Albert Mukulubundu Muke, opposant au dialogue national en RDC

Un processus jugé non inclusif et partial

Pour Albert Mukulubundu Muke, le dialogue national annoncé par Félix Tshisekedi ne répond pas aux critères d’une réconciliation nationale équitable. « Ce n’est pas un dialogue, mais un monologue », a-t-il affirmé. Selon lui, le président congolais aurait déjà tracé les contours du processus en privilégiant son camp politique, l’Union sacrée, au détriment de l’opposition et des acteurs clés de la crise.

L’opposant dénonce également l’exclusion des groupes armés, notamment le M23, dont les revendications sécuritaires restent au cœur de la crise dans l’est de la RDC. « La participation du M23 est essentielle pour une issue durable. Les exclure revient à limiter d’emblée l’efficacité du dialogue », explique-t-il.

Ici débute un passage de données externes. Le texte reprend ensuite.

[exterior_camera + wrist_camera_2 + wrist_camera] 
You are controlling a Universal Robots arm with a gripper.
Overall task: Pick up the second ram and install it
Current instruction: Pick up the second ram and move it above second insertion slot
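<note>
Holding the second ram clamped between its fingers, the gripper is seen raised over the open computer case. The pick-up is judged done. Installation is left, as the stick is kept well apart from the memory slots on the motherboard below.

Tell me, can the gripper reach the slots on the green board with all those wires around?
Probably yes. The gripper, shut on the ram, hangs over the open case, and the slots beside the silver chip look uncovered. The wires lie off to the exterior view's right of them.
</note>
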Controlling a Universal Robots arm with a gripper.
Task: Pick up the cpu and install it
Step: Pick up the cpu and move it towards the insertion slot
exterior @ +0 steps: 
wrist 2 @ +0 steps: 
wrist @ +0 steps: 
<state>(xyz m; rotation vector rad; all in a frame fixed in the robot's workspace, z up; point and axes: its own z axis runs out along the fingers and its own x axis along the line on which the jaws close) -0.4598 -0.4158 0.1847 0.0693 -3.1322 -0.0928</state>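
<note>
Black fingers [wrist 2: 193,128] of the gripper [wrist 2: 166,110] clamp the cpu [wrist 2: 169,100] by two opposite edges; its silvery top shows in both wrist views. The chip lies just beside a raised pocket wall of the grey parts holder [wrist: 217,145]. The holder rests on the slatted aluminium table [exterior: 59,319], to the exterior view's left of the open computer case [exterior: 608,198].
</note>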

Le manque de confiance : un frein majeur

Le dirigeant de Sauvons la RDC pointe du doigt le manque de crédibilité du processus, lié à la méfiance historique entre Félix Tshisekedi et ses opposants. « Nous ne lui faisons pas confiance », déclare-t-il. Il rappelle que des accords signés par le président congolais avec des figures comme Joseph Kabila ou Corneille Nangaa n’ont jamais été honorés, renforçant les doutes sur l’aboutissement de ce dialogue.

Pour Mukulubundu Muke, une médiation neutre est indispensable pour garantir une réconciliation sincère. « La réconciliation ne dépend pas d’une seule personne. Elle repose sur le respect de la Constitution et des principes démocratiques », insiste-t-il.

Vers une mobilisation populaire ?

Face à ce qu’il qualifie de « pseudo-dialogue », le mouvement Sauvons la RDC envisage une mobilisation citoyenne pour faire entendre la voix de l’opposition. Albert Mukulubundu Muke évoque même l’article 64 de la Constitution congolaise, qui permettrait de s’opposer à un régime perçu comme illégitime.

Le mouvement appelle également à un soutien international. « Nous sollicitons l’appui des parlementaires, des pays africains et de la communauté internationale pour faire pression en faveur d’un dialogue transparent », précise-t-il.

Joseph Kabila : un acteur clé pour sortir de l’impasse ?

Proche de l’ex-président Joseph Kabila, Sauvons la RDC considère que son expérience politique pourrait être un atout dans la résolution de la crise. « Joseph Kabila connaît les acteurs internes et externes. Il peut contribuer à trouver une solution », souligne Mukulubundu Muke.

Alors que la RDC reste plongée dans une crise politique et sécuritaire persistante, l’enjeu du dialogue national réside désormais dans son inclusivité et sa capacité à rassembler l’ensemble des forces vives du pays.